### PROBLEM TO WORK ON
Please state the number of lines in the material below that contain "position", with no other words.

##### DATASET EXTRACT

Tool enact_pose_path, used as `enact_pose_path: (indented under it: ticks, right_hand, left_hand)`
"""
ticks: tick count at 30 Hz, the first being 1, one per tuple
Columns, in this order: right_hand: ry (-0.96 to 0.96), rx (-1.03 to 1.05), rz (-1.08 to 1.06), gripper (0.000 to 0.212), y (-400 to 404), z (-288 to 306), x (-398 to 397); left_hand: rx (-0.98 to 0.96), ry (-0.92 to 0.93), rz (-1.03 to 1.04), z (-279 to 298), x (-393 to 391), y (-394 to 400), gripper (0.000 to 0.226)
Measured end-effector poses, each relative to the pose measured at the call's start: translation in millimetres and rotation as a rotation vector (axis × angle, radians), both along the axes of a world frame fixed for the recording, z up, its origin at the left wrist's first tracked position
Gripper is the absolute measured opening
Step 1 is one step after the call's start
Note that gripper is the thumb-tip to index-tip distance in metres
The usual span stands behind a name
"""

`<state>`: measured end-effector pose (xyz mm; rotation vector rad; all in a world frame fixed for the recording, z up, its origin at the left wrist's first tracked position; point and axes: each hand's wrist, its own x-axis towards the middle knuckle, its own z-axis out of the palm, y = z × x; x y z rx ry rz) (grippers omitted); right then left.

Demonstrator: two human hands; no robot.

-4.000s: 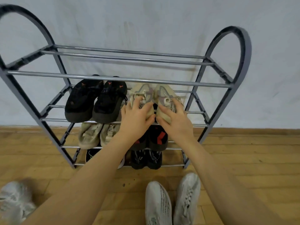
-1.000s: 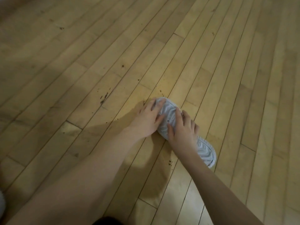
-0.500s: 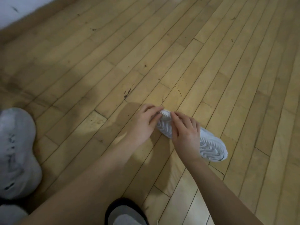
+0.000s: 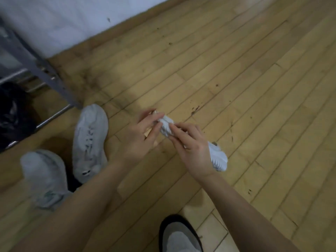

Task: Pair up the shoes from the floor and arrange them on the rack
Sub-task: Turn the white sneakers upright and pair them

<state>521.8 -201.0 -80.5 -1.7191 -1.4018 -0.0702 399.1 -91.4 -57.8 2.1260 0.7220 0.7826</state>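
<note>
A white shoe [image 4: 218,157] with a ribbed sole is lifted above the wooden floor, lying on its side between my hands. My right hand [image 4: 190,148] wraps its middle from above. My left hand [image 4: 143,131] pinches its front end [image 4: 164,122]. Two more white sneakers stand on the floor at the left, one upright near the rack's foot [image 4: 90,140] and one closer to me [image 4: 43,177]. The grey metal shoe rack [image 4: 43,73] shows only at its lower right corner, top left of the view, with a black shoe [image 4: 12,113] on its bottom shelf.
My own foot in a grey and black slipper [image 4: 180,235] is at the bottom centre. A white wall [image 4: 63,20] with a wooden skirting runs along the top left. Bare wooden floor [image 4: 254,79] spreads to the right.
The view has swung left, bringing the rack corner and two white sneakers into sight. Both hands have raised the white shoe off the floor and carried it toward the rack.
</note>
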Motion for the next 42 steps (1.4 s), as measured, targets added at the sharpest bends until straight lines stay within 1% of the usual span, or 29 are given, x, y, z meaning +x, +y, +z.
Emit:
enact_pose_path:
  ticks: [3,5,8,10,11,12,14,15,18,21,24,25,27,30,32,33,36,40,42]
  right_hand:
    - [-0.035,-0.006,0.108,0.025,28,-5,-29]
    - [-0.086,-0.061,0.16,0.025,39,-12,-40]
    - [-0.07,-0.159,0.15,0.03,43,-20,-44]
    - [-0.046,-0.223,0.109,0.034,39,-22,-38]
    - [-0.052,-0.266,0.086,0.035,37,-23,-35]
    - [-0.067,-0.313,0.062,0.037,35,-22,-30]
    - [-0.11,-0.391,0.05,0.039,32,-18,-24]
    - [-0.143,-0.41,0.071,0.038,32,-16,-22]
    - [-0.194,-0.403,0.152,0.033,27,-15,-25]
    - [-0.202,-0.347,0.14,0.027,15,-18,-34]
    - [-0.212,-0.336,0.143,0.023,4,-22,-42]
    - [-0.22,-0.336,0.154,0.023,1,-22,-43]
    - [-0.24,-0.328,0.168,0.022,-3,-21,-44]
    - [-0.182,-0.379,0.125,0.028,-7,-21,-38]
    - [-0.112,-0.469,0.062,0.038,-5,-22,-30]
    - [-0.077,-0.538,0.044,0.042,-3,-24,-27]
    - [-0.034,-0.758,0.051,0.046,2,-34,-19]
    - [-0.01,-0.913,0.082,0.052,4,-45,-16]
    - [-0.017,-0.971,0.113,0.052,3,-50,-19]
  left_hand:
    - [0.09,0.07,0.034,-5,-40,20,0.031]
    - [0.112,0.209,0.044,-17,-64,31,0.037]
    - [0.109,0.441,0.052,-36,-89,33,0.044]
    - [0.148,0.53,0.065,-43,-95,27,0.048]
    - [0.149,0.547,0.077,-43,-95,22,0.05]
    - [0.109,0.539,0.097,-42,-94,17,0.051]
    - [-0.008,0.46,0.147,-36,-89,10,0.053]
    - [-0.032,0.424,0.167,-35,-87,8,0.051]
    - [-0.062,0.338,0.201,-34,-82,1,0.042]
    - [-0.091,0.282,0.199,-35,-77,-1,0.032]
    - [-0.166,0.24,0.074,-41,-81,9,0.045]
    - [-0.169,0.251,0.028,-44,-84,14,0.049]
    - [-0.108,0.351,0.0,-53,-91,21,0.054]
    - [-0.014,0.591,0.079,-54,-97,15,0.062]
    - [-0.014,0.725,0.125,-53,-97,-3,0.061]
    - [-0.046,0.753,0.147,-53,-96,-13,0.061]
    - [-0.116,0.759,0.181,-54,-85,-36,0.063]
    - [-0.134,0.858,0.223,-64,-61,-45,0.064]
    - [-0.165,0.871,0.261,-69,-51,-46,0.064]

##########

### RESULT BELOW
2